Search the entries for lines that contain the word "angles", and report each one found.
BEGIN DATA RECORDS
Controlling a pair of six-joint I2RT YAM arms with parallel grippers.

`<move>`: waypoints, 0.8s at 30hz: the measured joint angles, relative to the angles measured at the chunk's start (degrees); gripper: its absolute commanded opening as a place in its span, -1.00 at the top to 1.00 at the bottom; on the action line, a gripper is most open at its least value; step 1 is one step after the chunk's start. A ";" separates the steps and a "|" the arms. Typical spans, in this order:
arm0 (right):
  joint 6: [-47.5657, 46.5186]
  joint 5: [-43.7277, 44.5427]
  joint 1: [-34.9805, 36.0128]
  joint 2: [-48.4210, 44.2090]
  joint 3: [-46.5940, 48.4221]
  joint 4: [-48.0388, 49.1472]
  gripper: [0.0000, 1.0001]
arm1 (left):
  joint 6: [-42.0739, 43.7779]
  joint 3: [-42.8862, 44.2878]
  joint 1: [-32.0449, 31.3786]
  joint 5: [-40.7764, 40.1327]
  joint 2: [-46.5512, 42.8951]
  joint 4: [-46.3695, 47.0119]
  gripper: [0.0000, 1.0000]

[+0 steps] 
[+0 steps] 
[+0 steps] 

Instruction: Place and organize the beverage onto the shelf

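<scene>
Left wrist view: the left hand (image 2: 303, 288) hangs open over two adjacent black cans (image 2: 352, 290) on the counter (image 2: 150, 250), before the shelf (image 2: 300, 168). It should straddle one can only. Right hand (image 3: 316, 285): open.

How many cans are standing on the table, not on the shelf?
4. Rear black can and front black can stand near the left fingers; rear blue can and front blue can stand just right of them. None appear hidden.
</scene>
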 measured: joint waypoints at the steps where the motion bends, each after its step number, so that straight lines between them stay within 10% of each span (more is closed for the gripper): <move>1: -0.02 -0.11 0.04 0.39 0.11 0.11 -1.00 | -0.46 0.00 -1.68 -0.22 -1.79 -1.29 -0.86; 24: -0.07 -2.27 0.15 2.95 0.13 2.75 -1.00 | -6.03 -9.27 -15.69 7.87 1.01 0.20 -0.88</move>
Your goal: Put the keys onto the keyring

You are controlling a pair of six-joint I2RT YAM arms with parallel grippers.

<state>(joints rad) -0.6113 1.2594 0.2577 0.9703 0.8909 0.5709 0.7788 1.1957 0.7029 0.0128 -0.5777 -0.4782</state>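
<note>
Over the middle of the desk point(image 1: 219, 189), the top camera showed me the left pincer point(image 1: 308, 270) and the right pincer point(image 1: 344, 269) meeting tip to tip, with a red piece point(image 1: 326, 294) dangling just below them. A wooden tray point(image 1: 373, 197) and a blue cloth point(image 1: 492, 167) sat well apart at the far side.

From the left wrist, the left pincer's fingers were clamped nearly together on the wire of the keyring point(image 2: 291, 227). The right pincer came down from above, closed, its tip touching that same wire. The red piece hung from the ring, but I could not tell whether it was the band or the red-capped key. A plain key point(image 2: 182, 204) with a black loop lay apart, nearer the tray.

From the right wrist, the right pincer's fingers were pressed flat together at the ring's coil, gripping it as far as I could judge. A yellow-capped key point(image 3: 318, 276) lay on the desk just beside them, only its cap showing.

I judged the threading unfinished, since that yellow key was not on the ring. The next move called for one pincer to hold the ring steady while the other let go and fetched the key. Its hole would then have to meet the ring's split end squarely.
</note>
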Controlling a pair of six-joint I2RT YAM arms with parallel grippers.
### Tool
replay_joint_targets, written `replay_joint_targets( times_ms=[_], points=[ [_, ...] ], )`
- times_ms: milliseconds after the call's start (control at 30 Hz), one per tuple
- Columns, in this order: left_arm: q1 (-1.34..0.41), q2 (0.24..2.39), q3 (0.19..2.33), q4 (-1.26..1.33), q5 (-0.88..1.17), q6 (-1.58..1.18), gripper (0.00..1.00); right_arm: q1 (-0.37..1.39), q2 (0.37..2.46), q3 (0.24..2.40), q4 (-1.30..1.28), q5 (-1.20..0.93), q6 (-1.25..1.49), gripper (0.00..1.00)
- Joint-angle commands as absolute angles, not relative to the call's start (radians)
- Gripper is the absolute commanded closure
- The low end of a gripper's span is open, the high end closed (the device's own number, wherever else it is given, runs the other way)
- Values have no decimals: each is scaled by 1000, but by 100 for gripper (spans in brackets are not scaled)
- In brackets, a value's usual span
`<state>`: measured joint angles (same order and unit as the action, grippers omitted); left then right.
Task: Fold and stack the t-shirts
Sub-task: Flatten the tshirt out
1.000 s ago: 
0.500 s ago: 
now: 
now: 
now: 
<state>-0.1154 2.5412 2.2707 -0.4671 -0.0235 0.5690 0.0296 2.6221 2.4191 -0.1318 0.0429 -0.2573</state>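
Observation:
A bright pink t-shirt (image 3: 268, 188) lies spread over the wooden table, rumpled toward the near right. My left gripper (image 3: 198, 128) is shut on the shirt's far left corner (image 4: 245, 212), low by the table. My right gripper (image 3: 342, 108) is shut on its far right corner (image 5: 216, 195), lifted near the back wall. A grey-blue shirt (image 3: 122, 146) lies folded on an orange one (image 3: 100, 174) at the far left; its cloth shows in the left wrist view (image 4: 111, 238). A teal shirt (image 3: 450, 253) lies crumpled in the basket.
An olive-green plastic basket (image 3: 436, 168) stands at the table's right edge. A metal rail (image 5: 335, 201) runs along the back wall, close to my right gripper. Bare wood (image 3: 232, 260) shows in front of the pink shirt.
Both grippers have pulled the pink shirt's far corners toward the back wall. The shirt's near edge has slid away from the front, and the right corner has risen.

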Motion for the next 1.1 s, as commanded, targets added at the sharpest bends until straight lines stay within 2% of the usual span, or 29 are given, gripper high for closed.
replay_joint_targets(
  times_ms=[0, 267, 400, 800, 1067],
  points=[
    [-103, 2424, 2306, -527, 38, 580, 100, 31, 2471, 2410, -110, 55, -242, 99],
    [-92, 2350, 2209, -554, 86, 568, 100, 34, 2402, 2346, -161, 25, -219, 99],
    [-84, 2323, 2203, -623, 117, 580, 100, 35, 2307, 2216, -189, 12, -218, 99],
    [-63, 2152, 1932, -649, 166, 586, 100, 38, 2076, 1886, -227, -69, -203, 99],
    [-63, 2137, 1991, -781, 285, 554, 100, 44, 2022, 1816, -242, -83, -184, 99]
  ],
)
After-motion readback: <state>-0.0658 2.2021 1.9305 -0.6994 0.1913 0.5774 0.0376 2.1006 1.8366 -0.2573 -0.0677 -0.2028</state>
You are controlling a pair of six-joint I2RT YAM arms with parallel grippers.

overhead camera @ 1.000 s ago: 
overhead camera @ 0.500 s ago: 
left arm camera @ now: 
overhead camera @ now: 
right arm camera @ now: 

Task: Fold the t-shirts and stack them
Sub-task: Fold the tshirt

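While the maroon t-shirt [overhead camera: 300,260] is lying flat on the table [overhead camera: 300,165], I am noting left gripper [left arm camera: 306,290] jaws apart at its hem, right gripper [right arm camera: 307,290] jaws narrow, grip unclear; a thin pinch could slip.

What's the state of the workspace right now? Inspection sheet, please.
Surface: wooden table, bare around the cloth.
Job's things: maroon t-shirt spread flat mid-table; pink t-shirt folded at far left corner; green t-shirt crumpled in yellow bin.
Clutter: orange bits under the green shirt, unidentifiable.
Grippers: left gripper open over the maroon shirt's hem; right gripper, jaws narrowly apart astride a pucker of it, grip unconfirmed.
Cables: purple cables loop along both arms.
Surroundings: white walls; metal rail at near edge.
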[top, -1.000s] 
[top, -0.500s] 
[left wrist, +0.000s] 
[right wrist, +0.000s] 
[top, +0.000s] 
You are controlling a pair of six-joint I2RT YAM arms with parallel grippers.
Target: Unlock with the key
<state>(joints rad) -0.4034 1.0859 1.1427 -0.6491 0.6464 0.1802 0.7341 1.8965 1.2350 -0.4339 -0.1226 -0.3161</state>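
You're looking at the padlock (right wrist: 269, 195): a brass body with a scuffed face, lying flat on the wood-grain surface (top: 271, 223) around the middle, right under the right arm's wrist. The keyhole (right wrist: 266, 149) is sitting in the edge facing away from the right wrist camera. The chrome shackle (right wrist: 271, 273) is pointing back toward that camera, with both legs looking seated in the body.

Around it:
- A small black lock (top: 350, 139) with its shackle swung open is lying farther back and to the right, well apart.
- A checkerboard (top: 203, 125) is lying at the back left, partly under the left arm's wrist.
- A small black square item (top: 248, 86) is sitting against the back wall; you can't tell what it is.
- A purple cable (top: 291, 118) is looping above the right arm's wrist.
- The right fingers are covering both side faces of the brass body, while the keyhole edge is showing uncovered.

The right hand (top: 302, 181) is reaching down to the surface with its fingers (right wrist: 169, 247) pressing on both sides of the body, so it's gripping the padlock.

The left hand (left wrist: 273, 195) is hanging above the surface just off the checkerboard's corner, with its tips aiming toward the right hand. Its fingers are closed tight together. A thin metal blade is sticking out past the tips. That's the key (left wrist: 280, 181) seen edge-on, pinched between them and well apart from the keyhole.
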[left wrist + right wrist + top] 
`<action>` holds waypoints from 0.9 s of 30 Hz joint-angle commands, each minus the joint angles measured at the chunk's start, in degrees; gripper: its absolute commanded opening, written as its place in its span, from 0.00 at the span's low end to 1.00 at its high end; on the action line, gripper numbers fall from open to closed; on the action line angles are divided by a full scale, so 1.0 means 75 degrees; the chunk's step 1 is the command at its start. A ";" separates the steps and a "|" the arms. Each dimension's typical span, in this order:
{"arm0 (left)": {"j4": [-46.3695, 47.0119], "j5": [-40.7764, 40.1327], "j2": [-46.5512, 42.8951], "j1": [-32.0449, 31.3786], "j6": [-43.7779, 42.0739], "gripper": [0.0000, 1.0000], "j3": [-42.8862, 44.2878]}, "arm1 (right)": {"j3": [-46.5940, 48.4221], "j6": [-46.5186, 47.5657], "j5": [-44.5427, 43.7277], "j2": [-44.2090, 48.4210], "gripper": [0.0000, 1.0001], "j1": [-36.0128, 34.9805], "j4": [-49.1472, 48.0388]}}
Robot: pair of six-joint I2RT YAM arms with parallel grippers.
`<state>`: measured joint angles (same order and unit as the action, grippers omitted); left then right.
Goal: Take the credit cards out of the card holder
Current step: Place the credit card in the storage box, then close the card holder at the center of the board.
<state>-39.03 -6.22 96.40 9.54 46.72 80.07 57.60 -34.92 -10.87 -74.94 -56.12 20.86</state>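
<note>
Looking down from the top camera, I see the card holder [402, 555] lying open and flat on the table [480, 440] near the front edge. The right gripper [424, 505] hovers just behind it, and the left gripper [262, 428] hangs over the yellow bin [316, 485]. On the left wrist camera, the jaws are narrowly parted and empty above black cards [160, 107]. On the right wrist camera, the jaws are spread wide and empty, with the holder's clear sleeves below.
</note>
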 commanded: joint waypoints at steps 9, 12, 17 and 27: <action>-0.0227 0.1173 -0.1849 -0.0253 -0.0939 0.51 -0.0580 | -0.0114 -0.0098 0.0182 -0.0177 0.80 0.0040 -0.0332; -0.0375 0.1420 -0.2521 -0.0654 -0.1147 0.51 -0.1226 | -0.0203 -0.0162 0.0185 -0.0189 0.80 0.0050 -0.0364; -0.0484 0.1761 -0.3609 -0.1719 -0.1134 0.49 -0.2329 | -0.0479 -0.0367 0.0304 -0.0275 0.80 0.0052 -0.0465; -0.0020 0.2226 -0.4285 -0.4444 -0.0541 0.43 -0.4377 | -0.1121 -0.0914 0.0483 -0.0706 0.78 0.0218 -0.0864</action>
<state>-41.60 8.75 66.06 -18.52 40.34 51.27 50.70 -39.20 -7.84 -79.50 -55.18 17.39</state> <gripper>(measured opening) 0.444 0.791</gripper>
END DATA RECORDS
| OUTPUT OF THE EXERCISE |
`<move>`: waypoints, 0.8s at 30hz: the measured joint angles, relative to the angles measured at the chunk's start (degrees); gripper: its absolute commanded opening as a place in its span, -1.00 at the top to 1.00 at the bottom; on the action line, a gripper is most open at its least value; step 1 is one step after the chunk's start. A ";" separates the steps and a "|" the arms. Typical spans, in this order:
- Joint-angle commands as absolute angles, not relative to the call's start (radians)
`<state>`: measured joint angles (same order and unit as the action, grippers omitted); left then right.
`<action>` holds waypoints from 0.9 s of 30 Hz joint-angle commands, each minus the joint angles measured at the chunk's start, in degrees; gripper: its absolute commanded opening, written as its place in its span, from 0.00 at the span's low end to 1.00 at its high end; on the action line, gripper numbers fall from open to closed; on the action line angles are divided by a full scale, so 1.0 means 75 degrees; the chunk's step 1 is the command at its start. A ";" separates the steps and a "|" the arms. Each dimension's typical span, in this order:
`<state>`: measured joint angles (same order and unit as the action, grippers omitted); left then right.

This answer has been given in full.